* **Exercise details**
Nothing in the listing should be altered when it is copied, and no picture goes into the copy.

* **Stored data**

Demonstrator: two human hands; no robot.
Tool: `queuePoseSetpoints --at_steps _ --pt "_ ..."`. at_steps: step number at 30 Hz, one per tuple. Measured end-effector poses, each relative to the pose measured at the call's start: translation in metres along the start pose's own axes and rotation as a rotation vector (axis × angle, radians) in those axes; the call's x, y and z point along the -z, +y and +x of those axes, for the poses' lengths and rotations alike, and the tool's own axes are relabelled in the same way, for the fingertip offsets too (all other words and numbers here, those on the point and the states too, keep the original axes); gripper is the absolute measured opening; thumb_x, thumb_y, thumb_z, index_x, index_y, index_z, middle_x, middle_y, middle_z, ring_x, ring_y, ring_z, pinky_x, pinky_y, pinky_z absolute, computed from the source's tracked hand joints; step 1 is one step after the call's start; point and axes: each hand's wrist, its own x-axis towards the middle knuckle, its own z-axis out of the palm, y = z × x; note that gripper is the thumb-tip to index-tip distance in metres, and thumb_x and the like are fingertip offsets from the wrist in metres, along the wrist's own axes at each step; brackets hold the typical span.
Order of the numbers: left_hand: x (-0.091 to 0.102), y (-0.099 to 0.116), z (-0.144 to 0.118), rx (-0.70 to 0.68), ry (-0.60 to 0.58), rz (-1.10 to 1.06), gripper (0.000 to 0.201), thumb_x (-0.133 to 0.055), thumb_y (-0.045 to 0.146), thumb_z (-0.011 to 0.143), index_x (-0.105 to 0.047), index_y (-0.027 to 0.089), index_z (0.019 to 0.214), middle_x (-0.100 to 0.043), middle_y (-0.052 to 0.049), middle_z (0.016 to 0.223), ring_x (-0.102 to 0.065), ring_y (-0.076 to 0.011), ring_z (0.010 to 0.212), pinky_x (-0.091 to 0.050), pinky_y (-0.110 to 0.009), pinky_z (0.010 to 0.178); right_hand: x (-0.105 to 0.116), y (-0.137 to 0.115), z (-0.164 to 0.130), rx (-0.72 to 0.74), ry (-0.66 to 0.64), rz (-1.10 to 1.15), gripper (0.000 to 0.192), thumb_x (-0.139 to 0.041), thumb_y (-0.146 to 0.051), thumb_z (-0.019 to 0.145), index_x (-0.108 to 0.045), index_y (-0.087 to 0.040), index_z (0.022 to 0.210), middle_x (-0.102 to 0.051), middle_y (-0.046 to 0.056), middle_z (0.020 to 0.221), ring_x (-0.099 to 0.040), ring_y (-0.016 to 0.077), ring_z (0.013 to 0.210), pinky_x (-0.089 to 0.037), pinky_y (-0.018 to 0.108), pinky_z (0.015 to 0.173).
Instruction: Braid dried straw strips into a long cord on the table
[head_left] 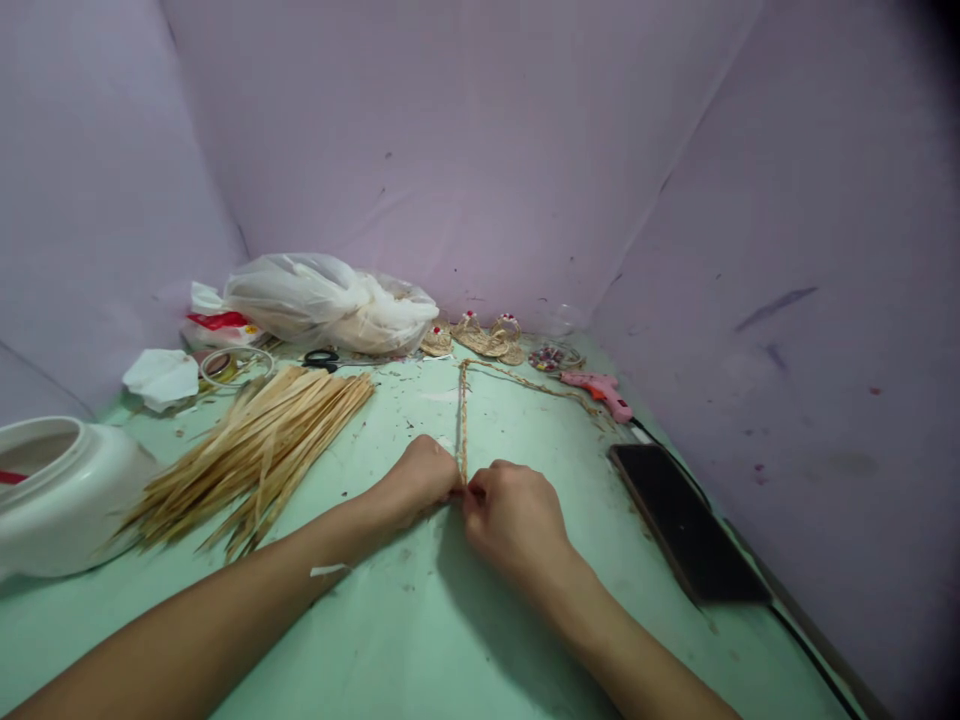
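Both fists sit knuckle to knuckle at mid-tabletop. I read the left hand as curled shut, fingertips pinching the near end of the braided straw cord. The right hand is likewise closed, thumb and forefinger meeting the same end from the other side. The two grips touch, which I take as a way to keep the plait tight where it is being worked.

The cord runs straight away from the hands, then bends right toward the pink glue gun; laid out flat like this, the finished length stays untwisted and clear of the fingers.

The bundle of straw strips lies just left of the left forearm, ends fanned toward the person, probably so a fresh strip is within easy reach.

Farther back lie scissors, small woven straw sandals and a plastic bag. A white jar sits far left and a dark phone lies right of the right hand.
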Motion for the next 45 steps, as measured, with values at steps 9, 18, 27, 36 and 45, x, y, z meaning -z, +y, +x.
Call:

* **Exercise result**
Demonstrator: two human hands; no robot.
Tool: `queuePoseSetpoints --at_steps _ --pt "_ ..."`. at_steps: step number at 30 Hz, one per tuple. Measured end-effector poses, each relative to the pose measured at the call's start: translation in metres along the start pose's own axes and rotation as a rotation vector (axis × angle, radians) in those axes; the call's x, y and z point along the -z, +y and +x of those axes, for the poses' lengths and rotations alike, and the tool's own axes are relabelled in the same way, for the fingertip offsets too (all other words and numbers here, those on the point and the states too, keep the original axes); gripper is the absolute measured opening; thumb_x, thumb_y, thumb_z, index_x, index_y, index_z, middle_x, middle_y, middle_z, ring_x, ring_y, ring_z, pinky_x, pinky_y, pinky_z absolute, computed from the source's tracked hand joints; step 1 is one step after the call's start; point and axes: each hand's wrist, its own x-axis towards the middle knuckle, its own z-axis out of the palm, y = z × x; note that gripper is the thumb-tip to index-tip distance in metres, and thumb_x and the like are fingertip offsets from the wrist in metres, along the wrist's own axes at each step; brackets hold the typical span.
Order of the numbers: left_hand: x (-0.091 to 0.102), y (-0.099 to 0.116), z (-0.144 to 0.118), rx (-0.70 to 0.68), ry (-0.60 to 0.58), rz (-1.10 to 1.06), gripper (0.000 to 0.201), thumb_x (-0.133 to 0.055), thumb_y (-0.045 to 0.146), thumb_z (-0.011 to 0.143), index_x (-0.105 to 0.047), index_y (-0.027 to 0.089), index_z (0.019 to 0.214), middle_x (-0.100 to 0.043), middle_y (-0.052 to 0.049), middle_z (0.016 to 0.223), ring_x (-0.102 to 0.065), ring_y (-0.076 to 0.011), ring_z (0.010 to 0.212), pinky_x (-0.091 to 0.050), pinky_y (-0.110 to 0.009), pinky_z (0.010 to 0.178); right_hand: x (-0.105 to 0.116), y (-0.137 to 0.115), z (-0.164 to 0.130), rx (-0.72 to 0.74), ry (-0.66 to 0.64), rz (-1.10 to 1.15), gripper (0.000 to 0.192), thumb_x (-0.139 to 0.041), thumb_y (-0.146 to 0.051), thumb_z (-0.019 to 0.145), index_x (-0.108 to 0.045), index_y (-0.087 to 0.040), index_z (0.022 to 0.210), middle_x (-0.102 to 0.051), middle_y (-0.046 to 0.056), middle_z (0.020 to 0.221), ring_x (-0.099 to 0.040), ring_y (-0.016 to 0.077), ring_z (0.013 to 0.210), pinky_x (-0.089 to 0.037), pinky_y (-0.018 to 0.108), pinky_z (0.015 to 0.173).
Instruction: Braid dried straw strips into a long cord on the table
[head_left] 
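Both fists sit knuckle to knuckle at mid-tabletop. I read the left hand as curled shut, fingertips pinching the near end of the braided straw cord. The right hand is likewise closed, thumb and forefinger meeting the same end from the other side. The two grips touch, which I take as a way to keep the plait tight where it is being worked.

The cord runs straight away from the hands, then bends right toward the pink glue gun; laid out flat like this, the finished length stays untwisted and clear of the fingers.

The bundle of straw strips lies just left of the left forearm, ends fanned toward the person, probably so a fresh strip is within easy reach.

Farther back lie scissors, small woven straw sandals and a plastic bag. A white jar sits far left and a dark phone lies right of the right hand.
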Motion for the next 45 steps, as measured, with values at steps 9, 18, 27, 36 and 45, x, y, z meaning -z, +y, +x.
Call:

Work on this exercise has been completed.